Last Updated:Oct 25, 2024

If you want to access other Alibaba Cloud services in a Deep Learning Containers (DLC) job, you must configure an AccessKey pair for identity authentication. If you associate a RAM role with the DLC job, you can access other Alibaba Cloud services in the DLC job by using a temporary access credential provided by Security Token Service (STS) without the need to configure the AccessKey pair. This ensures the security of AccessKey pairs. This topic describes how to create a RAM role and associate the RAM role with a DLC job. This topic also describes how to obtain a temporary access credential provided by STS by using the RAM role.

Benefits

You can use a RAM role whose trusted entity is an Alibaba Cloud service. The Alibaba Cloud service can assume the RAM role to implement cross-service access. You can obtain a temporary access credential by using the RAM role to implement identity authentication and access control. This method has the following benefits:

  • Security and confidentiality: You do not need to manage credentials in a DLC job. You can use a temporary access credential provided by STS instead of an AccessKey pair to reduce the risk of AccessKey pair leaks.
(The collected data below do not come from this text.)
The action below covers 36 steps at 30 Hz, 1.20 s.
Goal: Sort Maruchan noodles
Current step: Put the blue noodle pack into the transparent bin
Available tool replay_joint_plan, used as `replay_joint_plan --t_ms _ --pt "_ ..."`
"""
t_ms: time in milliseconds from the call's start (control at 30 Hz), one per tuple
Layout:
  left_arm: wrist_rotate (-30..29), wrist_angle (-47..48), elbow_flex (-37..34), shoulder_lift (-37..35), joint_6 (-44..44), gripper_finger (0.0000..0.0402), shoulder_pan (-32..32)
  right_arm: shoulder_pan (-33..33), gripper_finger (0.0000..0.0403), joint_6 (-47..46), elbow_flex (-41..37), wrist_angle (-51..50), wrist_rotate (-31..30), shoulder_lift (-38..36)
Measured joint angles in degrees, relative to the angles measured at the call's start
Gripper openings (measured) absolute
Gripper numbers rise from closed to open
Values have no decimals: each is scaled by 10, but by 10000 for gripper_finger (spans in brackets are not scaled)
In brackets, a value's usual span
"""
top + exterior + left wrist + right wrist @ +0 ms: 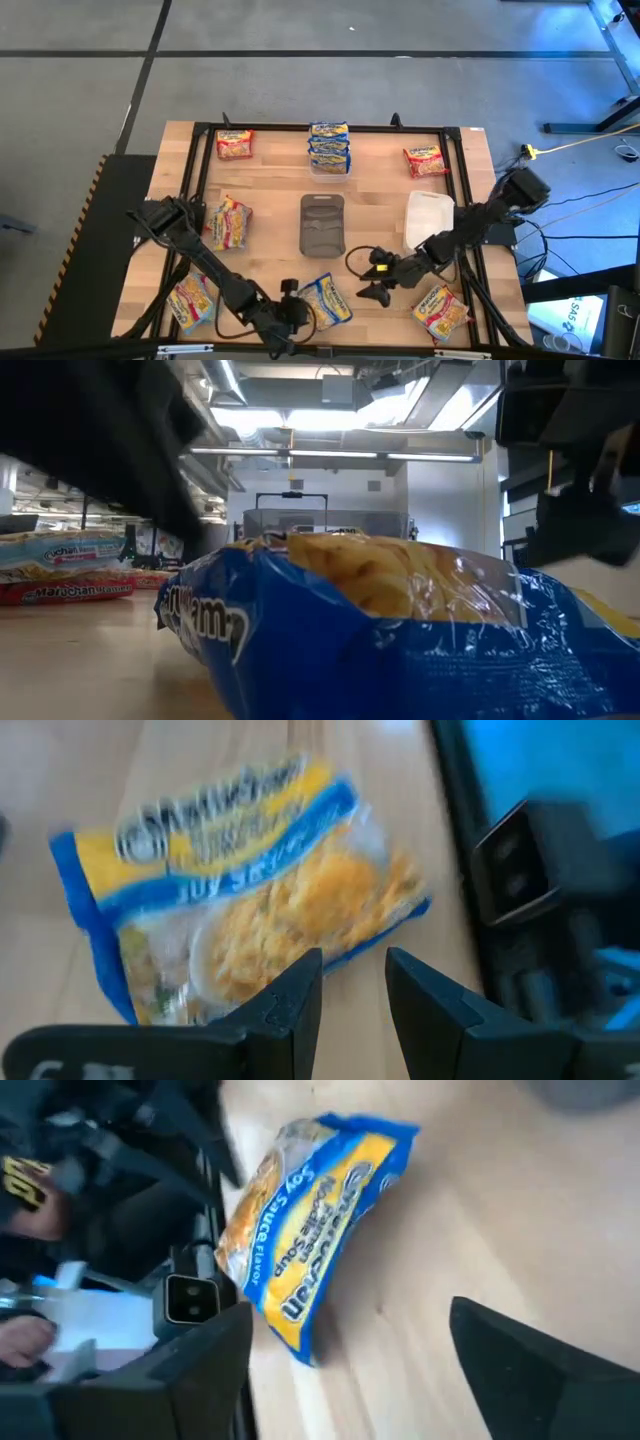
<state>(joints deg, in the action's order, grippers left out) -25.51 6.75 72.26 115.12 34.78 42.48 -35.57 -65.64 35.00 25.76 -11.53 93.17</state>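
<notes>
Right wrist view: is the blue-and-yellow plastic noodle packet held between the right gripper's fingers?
No. The blue-and-yellow plastic noodle packet lies on the table ahead of the open right gripper, untouched by its fingers.

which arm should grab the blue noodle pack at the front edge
Probably the left. The left gripper sits right beside the blue noodle pack, which fills its wrist view just past its fingers. The right gripper is open but a little farther off.

arms: black, jointed, looped black cables | left gripper (pixel 291 300): dark wedge fingers | right gripper (pixel 376 277): yellow mark
</notes>
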Motion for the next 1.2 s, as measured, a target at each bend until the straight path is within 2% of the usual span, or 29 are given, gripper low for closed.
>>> replay_joint_plan --t_ms 167,367,500,633,800,867,1033,1200 --pt "6 -11 -1 23 7 108 -1 0 319 -29 0 78 6 54" --pt "8 -15 -1 36 8 108 -11 0 309 -55 7 94 10 85" --pt "9 -18 -1 36 7 108 -20 1 308 -31 33 94 6 84" --pt "21 -19 -1 36 8 108 -25 10 308 -30 58 48 20 84" --pt "90 -11 -1 16 15 108 -24 13 308 -43 69 -16 21 84" --pt "77 -11 0 -1 21 108 -21 12 308 -44 70 -23 20 84" --pt "-33 -28 0 -11 8 108 -20 12 308 -44 70 -24 16 84" --pt "-24 -29 0 16 10 108 -29 12 308 -42 70 -24 12 84"
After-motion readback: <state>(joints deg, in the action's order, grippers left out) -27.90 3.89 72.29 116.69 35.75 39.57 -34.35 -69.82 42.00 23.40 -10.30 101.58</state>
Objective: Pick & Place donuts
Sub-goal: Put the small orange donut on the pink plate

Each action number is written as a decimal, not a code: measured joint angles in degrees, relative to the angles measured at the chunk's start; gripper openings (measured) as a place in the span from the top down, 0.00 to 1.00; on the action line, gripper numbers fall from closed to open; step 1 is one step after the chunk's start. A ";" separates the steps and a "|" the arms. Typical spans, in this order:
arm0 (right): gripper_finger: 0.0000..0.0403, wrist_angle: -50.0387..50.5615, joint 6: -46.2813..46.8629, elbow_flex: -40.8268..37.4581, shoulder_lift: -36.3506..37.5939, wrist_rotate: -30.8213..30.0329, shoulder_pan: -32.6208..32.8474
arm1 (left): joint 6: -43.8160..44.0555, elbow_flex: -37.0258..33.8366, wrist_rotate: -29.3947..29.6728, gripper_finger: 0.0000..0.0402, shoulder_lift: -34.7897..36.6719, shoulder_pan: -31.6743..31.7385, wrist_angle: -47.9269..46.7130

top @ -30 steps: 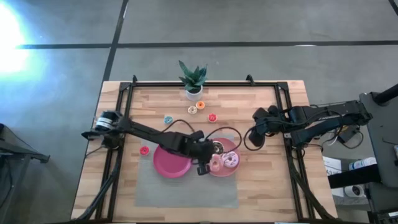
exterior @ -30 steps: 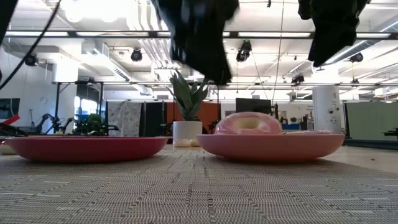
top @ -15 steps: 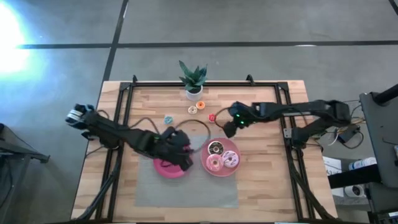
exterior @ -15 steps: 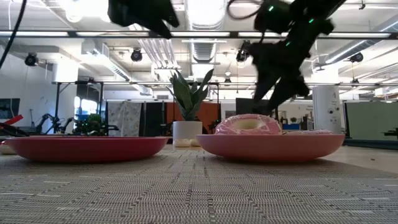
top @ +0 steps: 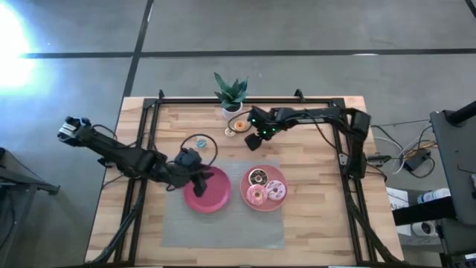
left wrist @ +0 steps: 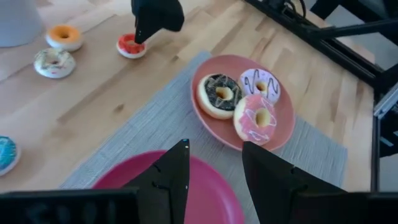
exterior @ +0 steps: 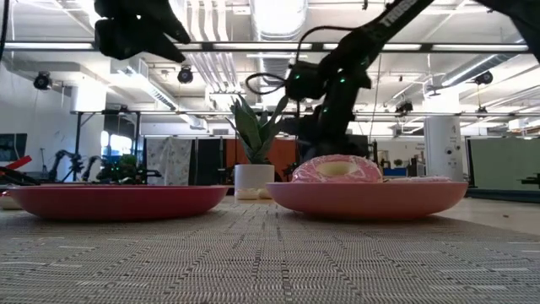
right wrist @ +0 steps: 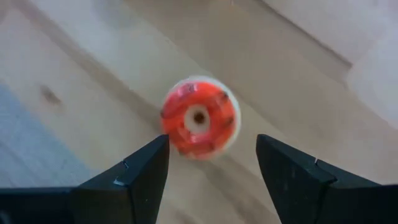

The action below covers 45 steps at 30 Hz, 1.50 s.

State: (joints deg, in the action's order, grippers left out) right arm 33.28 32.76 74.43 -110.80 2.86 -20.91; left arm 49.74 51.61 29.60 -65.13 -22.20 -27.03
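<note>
Red tiny donut: on bare wood directly ahead of right gripper, framed between its spread fingers, not touched. Ring shape, white underside, red top. Judged light, stiff and smooth, apt to skid or flip; best taken across outer rim, fingers straddling the ring, slow closing.

Right gripper: fingers apart, poised over same donut, holding nothing.

Left gripper: fingers apart, empty, above near edge of empty pink-red plate.

Second plate: ahead of left gripper on grey mat, holding chocolate donut, lilac donut, pink donut, all three touching.

Orange tiny donut, cream tiny donut: on wood, just beyond red one.

Blue tiny donut: apart, off to one side of left gripper.

Potted plant: far table edge.
</note>
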 joint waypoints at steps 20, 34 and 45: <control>0.58 4.39 -2.58 5.25 -5.27 2.90 -2.83 | -0.60 -5.92 1.59 0.70 5.84 0.10 0.46; 0.96 3.92 -6.38 5.88 -3.43 15.65 0.42 | -0.01 -5.92 1.12 0.70 6.11 0.13 0.00; 0.97 -5.51 1.16 12.48 -2.72 16.35 12.86 | 6.16 -3.10 1.27 0.70 9.56 -1.02 -10.07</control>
State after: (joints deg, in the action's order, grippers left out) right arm 27.77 33.91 86.91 -113.53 19.22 -8.05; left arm 55.90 48.50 30.87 -55.58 -23.22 -37.09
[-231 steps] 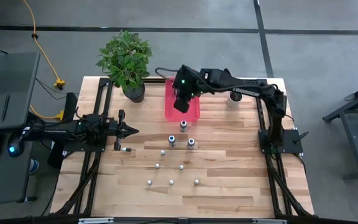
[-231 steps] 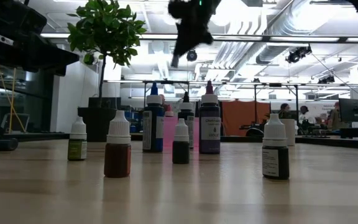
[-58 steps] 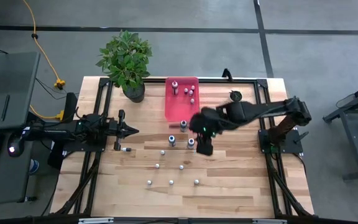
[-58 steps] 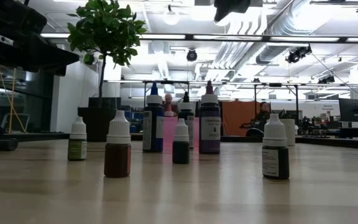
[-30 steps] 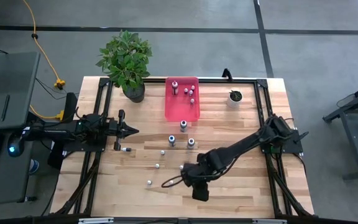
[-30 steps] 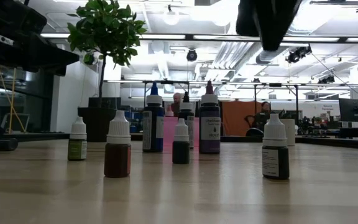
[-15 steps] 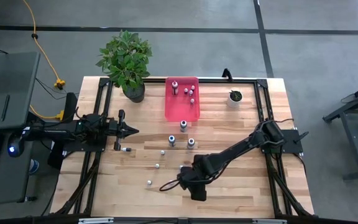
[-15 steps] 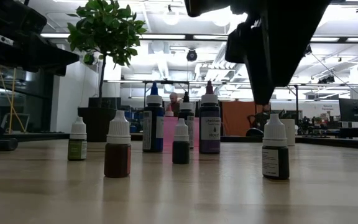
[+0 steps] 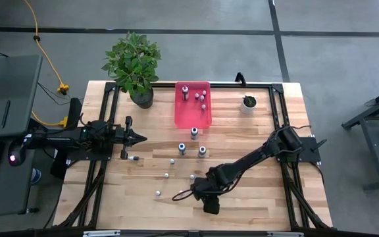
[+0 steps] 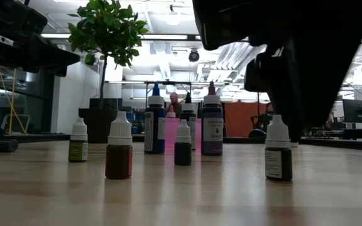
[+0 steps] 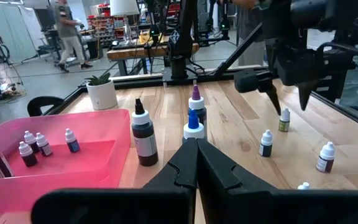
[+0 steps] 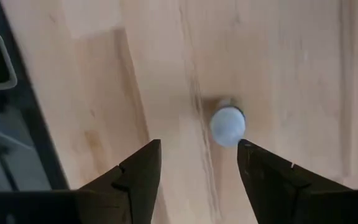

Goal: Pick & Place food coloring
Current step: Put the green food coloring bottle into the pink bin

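From above, the right arm reaches low across the wooden table (image 9: 255, 197) and its dark body hides the small bottle (image 12: 227, 125) beneath it. The right gripper (image 12: 197, 163) hangs just over that bottle with its fingers spread apart, the white cap showing between them, nothing grasped. At table height the same bottle (image 10: 278, 155) stands upright, dark-bodied with a white cap, its top partly covered by the gripper's black bulk. Other bottles of food coloring stand loose on the wood: a reddish-brown one (image 10: 119, 154), a taller blue one (image 10: 155, 123) and a purple one (image 10: 212, 126). A pink tray (image 9: 193, 113) near the far edge holds several more, too small to tell apart. The left gripper (image 11: 196, 151) rests clenched at the table's left side, beside a potted plant (image 9: 134, 66).
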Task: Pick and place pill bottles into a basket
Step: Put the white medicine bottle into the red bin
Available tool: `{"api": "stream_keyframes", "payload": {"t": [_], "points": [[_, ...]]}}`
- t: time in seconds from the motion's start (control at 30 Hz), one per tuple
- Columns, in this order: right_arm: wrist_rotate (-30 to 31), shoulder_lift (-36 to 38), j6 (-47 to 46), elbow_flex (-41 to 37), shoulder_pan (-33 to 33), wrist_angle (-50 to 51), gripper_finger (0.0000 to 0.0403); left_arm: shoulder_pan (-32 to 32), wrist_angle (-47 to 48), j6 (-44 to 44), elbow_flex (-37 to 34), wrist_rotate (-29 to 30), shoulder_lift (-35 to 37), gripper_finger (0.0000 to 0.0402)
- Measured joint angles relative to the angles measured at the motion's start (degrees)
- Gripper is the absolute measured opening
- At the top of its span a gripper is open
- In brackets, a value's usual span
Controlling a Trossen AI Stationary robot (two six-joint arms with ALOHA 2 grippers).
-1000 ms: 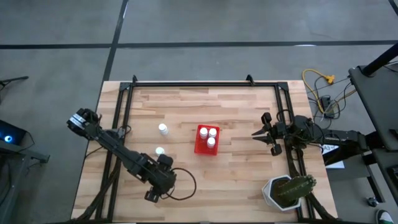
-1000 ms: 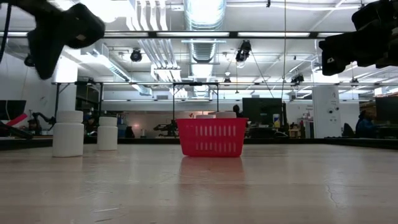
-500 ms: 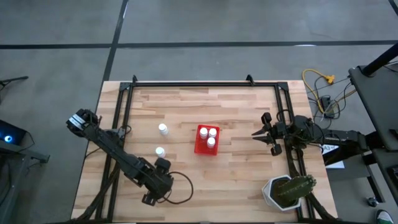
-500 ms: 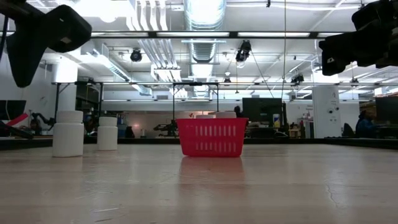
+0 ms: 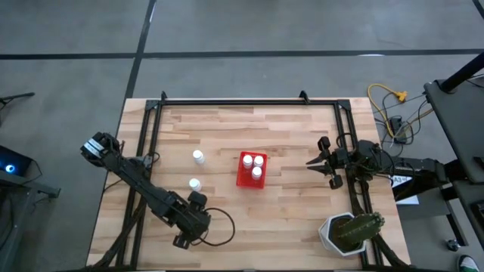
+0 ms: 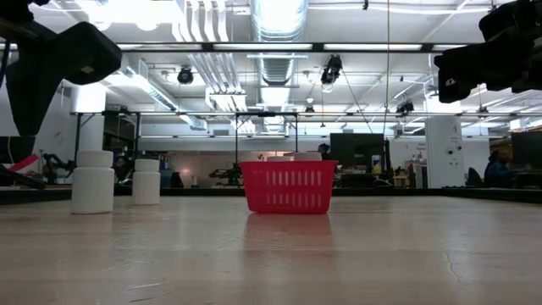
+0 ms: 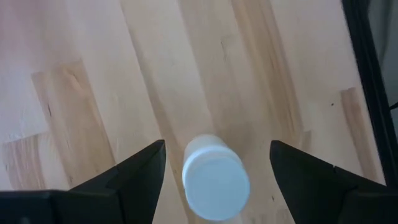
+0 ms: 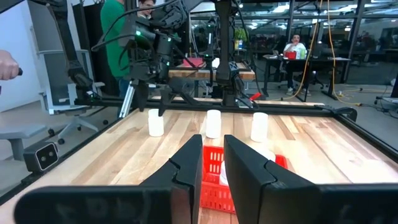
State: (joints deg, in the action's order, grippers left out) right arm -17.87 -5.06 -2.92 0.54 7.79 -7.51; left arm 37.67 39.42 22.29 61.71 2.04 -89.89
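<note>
The red basket [image 5: 251, 170] stands mid-table with three white pill bottles [image 5: 257, 172] in it. Two more bottles [image 5: 198, 156] [image 5: 194, 183] stand upright on the table to its left, and they also show in the low view [image 6: 93, 180] [image 6: 146, 180]. My left gripper [image 5: 181, 240] hangs open near the table's near left. In the left wrist view it [image 7: 217, 144] points down over another upright bottle [image 7: 216, 180], with one finger on either side and clear of it. My right gripper [image 5: 311, 161] waits at the right with its fingers nearly together [image 8: 213, 138].
A white pot with a green plant [image 5: 349, 233] stands at the near right corner. Black frame rails [image 5: 151, 151] run along the table's edges. People [image 8: 124, 37] are in the room beyond the table's left side.
My left gripper has gone a little toward the table's near left corner and stays open. The bottles and the basket have not moved.
</note>
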Motion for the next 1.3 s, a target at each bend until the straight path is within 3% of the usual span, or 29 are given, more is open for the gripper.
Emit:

  • Convenient management: You can modify the policy attached to the RAM role associated with a DLC job to manage the access permissions of each developer on Alibaba Cloud services in the DLC job in a more convenient and fine-grained manner.

Limits

A DLC job can be associated with only one RAM role.

Configuration method

Associate a RAM role with a DLC job when you create the DLC job, and obtain a temporary access credential provided by STS by using the RAM role.

Associate a RAM role with a DLC job

Scenario 1: Associate the default role of PAI to a DLC job

The default role of Platform for AI (PAI) is a RAM role to which the normal service role AliyunPAIDLCDefaultRole is assigned. The default role has access permissions only on MaxCompute and Object Storage Service (OSS) and supports fine-grained access control. When you access MaxCompute tables, a temporary access credential provided by using the default role of PAI has the same permissions as the owner of a DLC instance. When you access OSS, a temporary access credential can be used to access only the default OSS bucket configured for the current workspace.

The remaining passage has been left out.